Solana rolls out 13 new token extensions in bid to lure finance institutions onchain
Token extensions give token issuers on Solana added features that normally would have only been possible with smart contracts.
  • Solana's new token extensions add features that normally would have only been possible with smart contracts.
  • Many of the extensions will help companies deploying tokens on Solana adhere to their internal compliance processes.
  • Others allow users to make the amount of a token sent in a transaction private.

In a bid to attract traditional businesses to the Solana blockchain, a series of 13 new features, dubbed token extensions, give companies more control and flexibility over tokens they issue.

Token extensions give token issuers on solana added features that normally would have only been possible with smart contracts.
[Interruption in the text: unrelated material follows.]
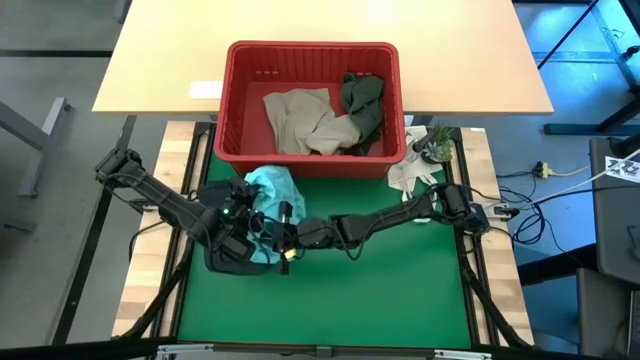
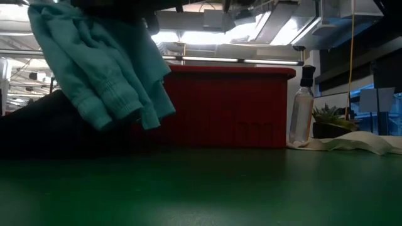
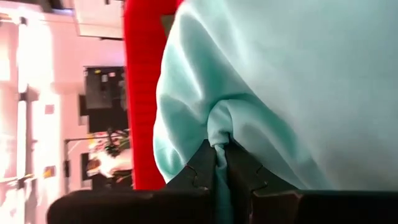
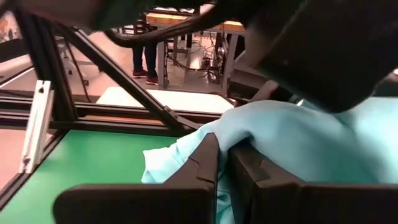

Businesses can use token extensions to establish specific rules governing who can interact with their tokens, for example by limiting transfers to people who have passed anti-money laundering and know-your-customer checks.

Despite growing institutional interest in crypto, some companies are staying on the sidelines, fearful of inadvertently stepping over legal boundaries amid a regulatory onslaught.

“A growing number of enterprises are interested in the benefits of blockchain, but want to ensure that they can adopt the technology in a responsible way that adheres to their internal compliance processes,” Amira Valliani, Head of Policy at the Solana Foundation, said in a statement.

Because these features are set at the token level, companies no longer have to spend significant amounts of time and money to add a specific functionality for their token by creating their own smart contracts.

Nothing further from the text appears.